**Directions**: In the records below, find the line that contains "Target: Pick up" and the line that contains "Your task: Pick"; write out exactly those two lines and everything between them, without the pictures.

─── Source information

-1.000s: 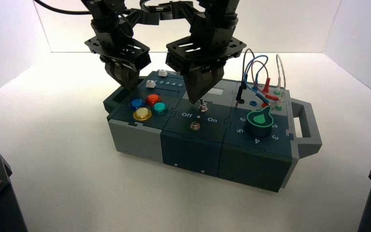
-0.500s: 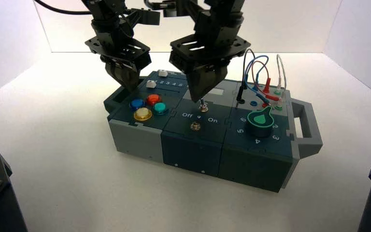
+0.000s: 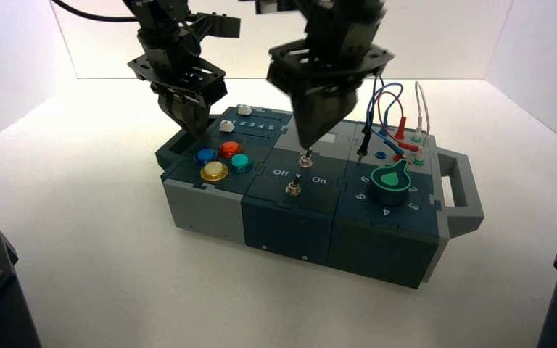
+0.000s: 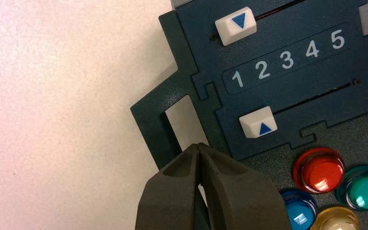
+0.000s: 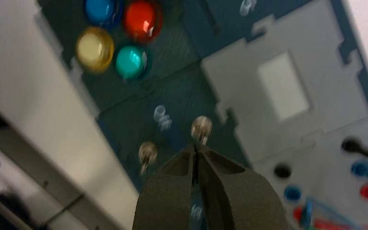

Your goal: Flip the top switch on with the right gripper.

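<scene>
On the box point(image 3: 286, 232) in front of me, the slider panel point(image 4: 287, 57) at the far left carries the white digits 1, 2, 3, 4 and 5 in a row, and both white sliders, the far one point(image 4: 236, 26) and the near one point(image 4: 258, 122), sit at the 1 end, each cap marked with a blue triangle. On the dark middle panel I can read "Off" point(image 5: 162, 117), to the left of the two small metal toggles. The top switch point(image 3: 305, 162) is the far one of that pair, with its twin, the near switch point(image 3: 293, 188), closer to the front edge. My right gripper point(image 5: 195, 146) hangs right by the top switch, its two tapered fingers together with nothing between them; whether they touch the lever I cannot tell. Compared with the frame just before, this gripper has shifted to the right, and more of the near switch's lever shows beneath it. The round buttons, the green knob point(image 3: 391, 177) and the wires point(image 3: 388, 116) lie as they did. My left gripper point(image 4: 199, 143) waits over the left handle point(image 4: 155, 112) of the box, its fingers closed together, in the same place as before.
</scene>
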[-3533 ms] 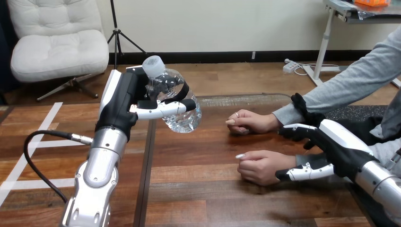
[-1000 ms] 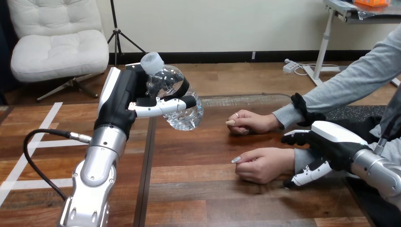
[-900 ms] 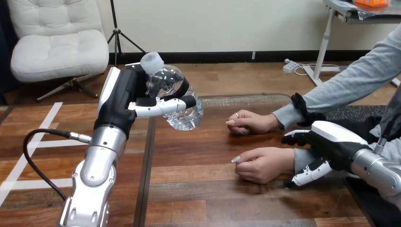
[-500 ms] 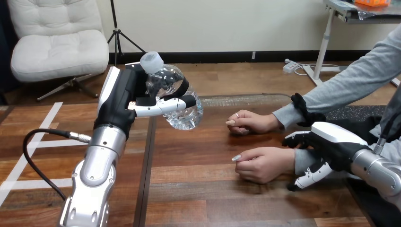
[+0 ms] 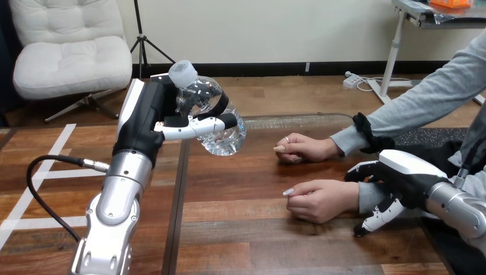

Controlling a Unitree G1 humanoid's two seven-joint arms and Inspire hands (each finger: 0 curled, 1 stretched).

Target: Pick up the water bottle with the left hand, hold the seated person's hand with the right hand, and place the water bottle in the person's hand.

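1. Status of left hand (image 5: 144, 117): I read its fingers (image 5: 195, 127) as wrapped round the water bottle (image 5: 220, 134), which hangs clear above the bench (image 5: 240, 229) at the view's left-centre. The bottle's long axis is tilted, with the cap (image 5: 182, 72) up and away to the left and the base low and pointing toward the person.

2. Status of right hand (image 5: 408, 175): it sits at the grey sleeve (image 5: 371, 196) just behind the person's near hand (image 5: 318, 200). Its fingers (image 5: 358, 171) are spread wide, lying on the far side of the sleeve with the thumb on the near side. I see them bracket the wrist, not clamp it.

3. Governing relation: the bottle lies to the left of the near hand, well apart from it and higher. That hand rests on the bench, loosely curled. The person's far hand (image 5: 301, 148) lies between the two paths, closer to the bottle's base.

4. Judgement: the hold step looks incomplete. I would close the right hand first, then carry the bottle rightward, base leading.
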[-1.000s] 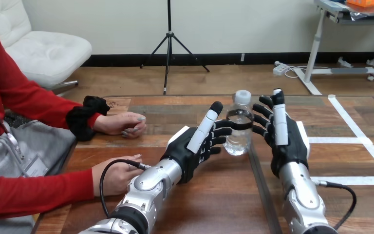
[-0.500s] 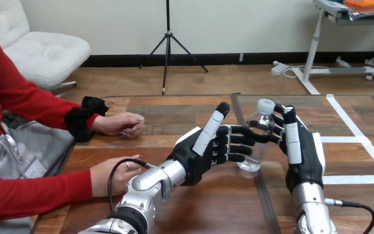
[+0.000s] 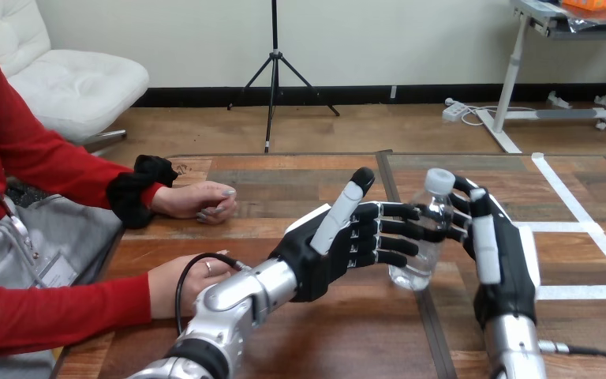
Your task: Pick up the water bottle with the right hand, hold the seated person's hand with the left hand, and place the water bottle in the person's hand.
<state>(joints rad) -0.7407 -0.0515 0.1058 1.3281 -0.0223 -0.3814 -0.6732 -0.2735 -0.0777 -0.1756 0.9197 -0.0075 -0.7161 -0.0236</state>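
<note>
Table (image 3: 284,185): water bottle (image 3: 420,268) in right hand (image 3: 505,260)

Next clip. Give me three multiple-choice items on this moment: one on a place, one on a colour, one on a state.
1. Where is the water bottle?
A. in the person's palm
B. between the left robot hand and the right robot hand
C. lying flat at the table's far edge

2. What colour is the cap?
A. white
B. red
C. green

3. How is the left robot hand?
A. clasped round the person's wrist
B. closed in a fist
C. open, fingers straight

Key:
1 B, a robot hand stands on each side of it.
2 A, the cap shows white above the clear bottle.
3 C, its straight fingers reach toward the bottle.
</note>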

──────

**Result**:
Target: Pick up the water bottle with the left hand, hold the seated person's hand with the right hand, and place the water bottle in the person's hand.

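1. Status of left hand (image 5: 144, 117): I read its fingers (image 5: 195, 127) as wrapped round the water bottle (image 5: 220, 134), which hangs clear above the bench (image 5: 240, 229) at the view's left-centre. The bottle's long axis is tilted, with the cap (image 5: 182, 72) up and away to the left and the base low and pointing toward the person.

2. Status of right hand (image 5: 408, 175): it sits at the grey sleeve (image 5: 371, 196) just behind the person's near hand (image 5: 318, 200). Its fingers (image 5: 358, 171) are spread wide, lying on the far side of the sleeve with the thumb on the near side. I see them bracket the wrist, not clamp it.

3. Governing relation: the bottle lies to the left of the near hand, well apart from it and higher. That hand rests on the bench, loosely curled. The person's far hand (image 5: 301, 148) lies between the two paths, closer to the bottle's base.

4. Judgement: the hold step looks incomplete. I would close the right hand first, then carry the bottle rightward, base leading.
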[-1.000s] 
[-0.500s] 
[+0.000s] 
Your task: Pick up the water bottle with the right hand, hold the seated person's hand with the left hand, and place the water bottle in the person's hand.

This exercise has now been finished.